First, an answer to a question that had puzzled me for years: Why on earth do men wear full suits to work in Houston in July and August, when the average high is around 94 degrees Fahrenheit? It's because the buildings they work in, according to the article, are engineered to make a man wearing a full suit comfortable -- i.e., via high levels of air conditioning on even the hottest days. (No wonder I always needed to keep a sweater at my chair when I worked in Texas.)
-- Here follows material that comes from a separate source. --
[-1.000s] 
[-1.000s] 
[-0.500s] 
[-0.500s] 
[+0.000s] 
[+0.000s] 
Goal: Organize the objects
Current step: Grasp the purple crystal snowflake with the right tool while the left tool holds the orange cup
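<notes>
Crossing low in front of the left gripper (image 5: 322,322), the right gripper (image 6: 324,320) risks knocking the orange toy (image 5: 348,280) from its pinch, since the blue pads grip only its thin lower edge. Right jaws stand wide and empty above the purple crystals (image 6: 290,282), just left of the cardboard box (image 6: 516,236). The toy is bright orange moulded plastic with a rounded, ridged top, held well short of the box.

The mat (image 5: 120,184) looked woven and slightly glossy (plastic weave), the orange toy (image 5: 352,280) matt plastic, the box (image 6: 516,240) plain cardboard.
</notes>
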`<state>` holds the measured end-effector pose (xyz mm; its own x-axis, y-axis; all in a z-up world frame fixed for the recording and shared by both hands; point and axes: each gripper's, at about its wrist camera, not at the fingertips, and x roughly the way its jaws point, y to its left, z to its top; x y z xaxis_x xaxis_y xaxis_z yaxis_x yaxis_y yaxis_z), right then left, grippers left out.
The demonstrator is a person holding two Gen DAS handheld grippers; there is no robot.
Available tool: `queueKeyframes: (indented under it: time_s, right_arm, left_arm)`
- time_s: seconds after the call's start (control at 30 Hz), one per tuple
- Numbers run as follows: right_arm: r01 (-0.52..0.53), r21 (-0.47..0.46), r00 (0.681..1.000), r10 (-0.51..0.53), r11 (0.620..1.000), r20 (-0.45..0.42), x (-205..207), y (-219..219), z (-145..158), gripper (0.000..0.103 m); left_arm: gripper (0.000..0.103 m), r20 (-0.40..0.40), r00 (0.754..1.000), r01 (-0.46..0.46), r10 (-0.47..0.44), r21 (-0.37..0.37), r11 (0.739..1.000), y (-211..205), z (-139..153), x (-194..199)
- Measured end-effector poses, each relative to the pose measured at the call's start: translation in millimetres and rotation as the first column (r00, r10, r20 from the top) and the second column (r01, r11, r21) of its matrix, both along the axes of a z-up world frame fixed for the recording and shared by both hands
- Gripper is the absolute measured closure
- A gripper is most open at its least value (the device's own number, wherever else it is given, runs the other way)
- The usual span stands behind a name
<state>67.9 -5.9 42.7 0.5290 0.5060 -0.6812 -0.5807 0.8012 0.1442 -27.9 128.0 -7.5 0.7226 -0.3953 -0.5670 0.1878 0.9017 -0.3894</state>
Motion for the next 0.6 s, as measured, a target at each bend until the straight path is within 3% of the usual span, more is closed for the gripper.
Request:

Second, some light on the ways that globalization comes at the cost of local cultures. The siesta is the only icon shown here to have significantly eroded (how terrible!), but it doesn't take much pondering to see that energy-efficient fluorescent lightbulbs, necessitated by diminishing fossil fuels, could endanger the Norwegian koselighet. And the artwork accompanying the story hints at additional "global standard" trends, including ones I've seen in my own life: fashion (women in India often wear jeans and t-shirts to their tech company jobs, rather than the traditional sari) and holidays (shops build snowy December window displays in San Francisco, where a white Christmas simply does not exist).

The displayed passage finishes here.